§ Task to carry out: All the data beneath this line is to be reproduced exactly.

++++

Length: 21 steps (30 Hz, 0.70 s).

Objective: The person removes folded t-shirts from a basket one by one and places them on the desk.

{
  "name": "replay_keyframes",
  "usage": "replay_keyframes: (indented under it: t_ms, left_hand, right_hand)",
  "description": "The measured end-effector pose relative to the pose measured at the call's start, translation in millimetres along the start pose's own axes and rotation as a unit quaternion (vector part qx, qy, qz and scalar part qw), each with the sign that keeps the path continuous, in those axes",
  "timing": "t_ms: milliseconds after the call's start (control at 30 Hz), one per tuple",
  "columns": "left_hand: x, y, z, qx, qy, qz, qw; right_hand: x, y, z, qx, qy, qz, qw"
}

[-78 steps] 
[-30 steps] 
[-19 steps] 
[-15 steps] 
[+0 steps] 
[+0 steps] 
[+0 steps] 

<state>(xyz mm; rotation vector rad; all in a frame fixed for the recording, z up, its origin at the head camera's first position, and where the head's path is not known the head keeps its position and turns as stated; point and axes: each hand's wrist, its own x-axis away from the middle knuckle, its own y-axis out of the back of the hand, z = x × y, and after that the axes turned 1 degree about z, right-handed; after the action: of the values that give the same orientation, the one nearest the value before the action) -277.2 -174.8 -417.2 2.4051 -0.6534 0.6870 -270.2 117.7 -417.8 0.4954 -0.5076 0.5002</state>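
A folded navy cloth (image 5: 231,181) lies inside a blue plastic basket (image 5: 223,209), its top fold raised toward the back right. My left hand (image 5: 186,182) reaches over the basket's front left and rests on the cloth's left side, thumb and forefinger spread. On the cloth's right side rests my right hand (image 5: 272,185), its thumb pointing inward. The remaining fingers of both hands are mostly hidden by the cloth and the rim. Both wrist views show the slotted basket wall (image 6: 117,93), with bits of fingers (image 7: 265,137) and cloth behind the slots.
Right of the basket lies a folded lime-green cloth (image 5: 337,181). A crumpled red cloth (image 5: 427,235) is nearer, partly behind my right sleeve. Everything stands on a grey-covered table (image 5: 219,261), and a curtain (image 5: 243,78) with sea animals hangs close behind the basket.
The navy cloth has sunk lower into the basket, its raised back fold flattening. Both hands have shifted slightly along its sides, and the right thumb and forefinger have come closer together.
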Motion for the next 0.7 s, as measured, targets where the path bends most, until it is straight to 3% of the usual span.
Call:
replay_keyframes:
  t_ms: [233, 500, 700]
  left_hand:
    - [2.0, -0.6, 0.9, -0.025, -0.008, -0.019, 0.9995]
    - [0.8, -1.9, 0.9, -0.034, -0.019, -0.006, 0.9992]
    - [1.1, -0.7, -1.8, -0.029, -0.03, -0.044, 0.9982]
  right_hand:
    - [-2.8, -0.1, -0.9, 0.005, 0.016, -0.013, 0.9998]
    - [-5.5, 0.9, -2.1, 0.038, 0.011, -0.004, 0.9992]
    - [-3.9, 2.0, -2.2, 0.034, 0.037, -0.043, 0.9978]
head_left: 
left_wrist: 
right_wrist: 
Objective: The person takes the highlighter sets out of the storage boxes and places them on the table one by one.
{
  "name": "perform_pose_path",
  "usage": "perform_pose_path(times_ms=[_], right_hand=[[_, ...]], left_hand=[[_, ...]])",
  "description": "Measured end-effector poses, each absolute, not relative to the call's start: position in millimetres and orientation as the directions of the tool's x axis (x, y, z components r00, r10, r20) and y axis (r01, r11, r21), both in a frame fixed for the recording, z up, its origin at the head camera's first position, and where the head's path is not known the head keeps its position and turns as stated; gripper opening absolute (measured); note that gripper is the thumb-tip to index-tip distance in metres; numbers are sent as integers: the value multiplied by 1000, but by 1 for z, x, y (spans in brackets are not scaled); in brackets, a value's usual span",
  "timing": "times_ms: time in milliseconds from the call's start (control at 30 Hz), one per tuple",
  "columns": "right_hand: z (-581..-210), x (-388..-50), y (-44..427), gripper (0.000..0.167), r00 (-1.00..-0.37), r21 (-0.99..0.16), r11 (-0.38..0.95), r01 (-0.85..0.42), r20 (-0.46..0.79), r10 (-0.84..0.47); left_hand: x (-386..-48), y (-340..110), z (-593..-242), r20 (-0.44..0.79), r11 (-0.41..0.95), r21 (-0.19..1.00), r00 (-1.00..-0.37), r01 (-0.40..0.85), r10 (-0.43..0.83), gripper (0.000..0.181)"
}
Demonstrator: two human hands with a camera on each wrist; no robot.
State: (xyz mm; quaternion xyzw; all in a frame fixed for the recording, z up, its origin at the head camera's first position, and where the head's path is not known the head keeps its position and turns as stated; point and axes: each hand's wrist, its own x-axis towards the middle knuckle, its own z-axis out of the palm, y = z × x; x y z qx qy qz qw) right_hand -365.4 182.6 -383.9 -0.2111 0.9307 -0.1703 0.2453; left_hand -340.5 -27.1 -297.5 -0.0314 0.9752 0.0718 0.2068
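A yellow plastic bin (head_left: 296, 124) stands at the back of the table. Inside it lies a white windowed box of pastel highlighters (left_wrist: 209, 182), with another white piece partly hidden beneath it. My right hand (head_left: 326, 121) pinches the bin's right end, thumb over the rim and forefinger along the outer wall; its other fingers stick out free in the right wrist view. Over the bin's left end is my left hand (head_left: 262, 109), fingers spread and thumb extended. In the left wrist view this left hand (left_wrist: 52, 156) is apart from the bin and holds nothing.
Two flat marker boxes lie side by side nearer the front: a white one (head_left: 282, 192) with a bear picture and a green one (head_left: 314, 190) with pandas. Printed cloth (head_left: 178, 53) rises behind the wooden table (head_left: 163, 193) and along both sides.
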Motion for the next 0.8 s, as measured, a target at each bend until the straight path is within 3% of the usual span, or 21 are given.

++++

§ Answer to the problem:
Length: 21 steps (30 Hz, 0.70 s).

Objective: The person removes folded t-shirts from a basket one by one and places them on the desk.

{
  "name": "replay_keyframes",
  "usage": "replay_keyframes: (indented under it: t_ms, left_hand, right_hand)",
  "description": "The measured end-effector pose relative to the pose measured at the call's start, translation in millimetres along the start pose's own axes and rotation as a unit quaternion (vector part qx, qy, qz and scalar part qw), each with the sign that keeps the path continuous, in those axes",
  "timing": "t_ms: milliseconds after the call's start (control at 30 Hz), one per tuple",
  "columns": "left_hand: x, y, z, qx, qy, qz, qw; right_hand: x, y, z, qx, qy, qz, qw"
}

[-78 steps] 
[-30 steps] 
[-19 steps] 
[-15 steps] 
[+0 steps] 
[+0 steps] 
[+0 steps] 

<state>(xyz mm; rotation vector rad; all in a frame fixed for the recording, z up, its origin at the head camera's first position, and where the head's path is not known the head keeps its position and turns as stated; point and axes: each hand's wrist, its own x-axis away from the middle knuckle, its own y-axis out of the back of the hand, z = x × y, and after that the axes turned 1 degree about z, right-handed; after the action: of the values that give the same orientation, the one nearest the value before the action) -277.2 -174.8 -417.2 2.4051 -0.6534 0.6870 -270.2 117.7 -417.8 0.4954 -0.5076 0.5002</state>
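A folded navy cloth (image 5: 231,181) lies inside a blue plastic basket (image 5: 223,209), its top fold raised toward the back right. My left hand (image 5: 186,182) reaches over the basket's front left and rests on the cloth's left side, thumb and forefinger spread. On the cloth's right side rests my right hand (image 5: 272,185), its thumb pointing inward. The remaining fingers of both hands are mostly hidden by the cloth and the rim. Both wrist views show the slotted basket wall (image 6: 117,93), with bits of fingers (image 7: 265,137) and cloth behind the slots.
Right of the basket lies a folded lime-green cloth (image 5: 337,181). A crumpled red cloth (image 5: 427,235) is nearer, partly behind my right sleeve. Everything stands on a grey-covered table (image 5: 219,261), and a curtain (image 5: 243,78) with sea animals hangs close behind the basket.
The navy cloth has sunk lower into the basket, its raised back fold flattening. Both hands have shifted slightly along its sides, and the right thumb and forefinger have come closer together.
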Motion for the next 0.7 s, as measured, targets where the path bends most, until it is straight to 3% of the usual span.
Call:
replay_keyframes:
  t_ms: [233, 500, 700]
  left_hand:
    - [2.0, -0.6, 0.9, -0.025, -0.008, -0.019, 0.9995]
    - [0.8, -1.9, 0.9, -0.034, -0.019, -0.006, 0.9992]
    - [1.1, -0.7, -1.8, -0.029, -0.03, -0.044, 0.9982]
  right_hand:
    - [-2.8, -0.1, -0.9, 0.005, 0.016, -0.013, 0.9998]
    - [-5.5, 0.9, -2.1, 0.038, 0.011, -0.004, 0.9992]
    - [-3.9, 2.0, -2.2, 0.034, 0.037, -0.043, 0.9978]
head_left: 
left_wrist: 
right_wrist: 
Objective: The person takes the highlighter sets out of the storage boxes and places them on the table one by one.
{
  "name": "perform_pose_path",
  "usage": "perform_pose_path(times_ms=[_], right_hand=[[_, ...]], left_hand=[[_, ...]])",
  "description": "Measured end-effector poses, each absolute, not relative to the call's start: position in millimetres and orientation as the directions of the tool's x axis (x, y, z components r00, r10, r20) and y axis (r01, r11, r21), both in a frame fixed for the recording, z up, its origin at the head camera's first position, and where the head's path is not known the head keeps its position and turns as stated; gripper opening absolute (measured); note that gripper is the thumb-tip to index-tip distance in metres; numbers are sent as integers: the value multiplied by 1000, but by 1 for z, x, y (spans in brackets are not scaled); in brackets, a value's usual span",
  "timing": "times_ms: time in milliseconds from the call's start (control at 30 Hz), one per tuple",
  "columns": "right_hand: z (-581..-210), x (-388..-50), y (-44..427), gripper (0.000..0.167), r00 (-1.00..-0.37), r21 (-0.99..0.16), r11 (-0.38..0.95), r01 (-0.85..0.42), r20 (-0.46..0.79), r10 (-0.84..0.47); left_hand: x (-386..-48), y (-340..110), z (-593..-242), r20 (-0.44..0.79), r11 (-0.41..0.95), r21 (-0.19..1.00), r00 (-1.00..-0.37), r01 (-0.40..0.85), r10 (-0.43..0.83), gripper (0.000..0.181)"
}
Demonstrator: two human hands with a camera on each wrist; no robot.
State: (xyz mm; quaternion xyzw; all in a frame fixed for the recording, z up, its origin at the head camera's first position, and where the head's path is not known the head keeps its position and turns as stated; point and axes: each hand's wrist, its own x-axis towards the middle knuckle, its own z-axis out of the palm, y = z × x; x y z qx qy qz qw) right_hand -365.4 182.6 -383.9 -0.2111 0.9307 -0.1703 0.2453; left_hand -340.5 -27.1 -297.5 -0.0314 0.9752 0.0718 0.2068
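A yellow plastic bin (head_left: 296, 124) stands at the back of the table. Inside it lies a white windowed box of pastel highlighters (left_wrist: 209, 182), with another white piece partly hidden beneath it. My right hand (head_left: 326, 121) pinches the bin's right end, thumb over the rim and forefinger along the outer wall; its other fingers stick out free in the right wrist view. Over the bin's left end is my left hand (head_left: 262, 109), fingers spread and thumb extended. In the left wrist view this left hand (left_wrist: 52, 156) is apart from the bin and holds nothing.
Two flat marker boxes lie side by side nearer the front: a white one (head_left: 282, 192) with a bear picture and a green one (head_left: 314, 190) with pandas. Printed cloth (head_left: 178, 53) rises behind the wooden table (head_left: 163, 193) and along both sides.
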Motion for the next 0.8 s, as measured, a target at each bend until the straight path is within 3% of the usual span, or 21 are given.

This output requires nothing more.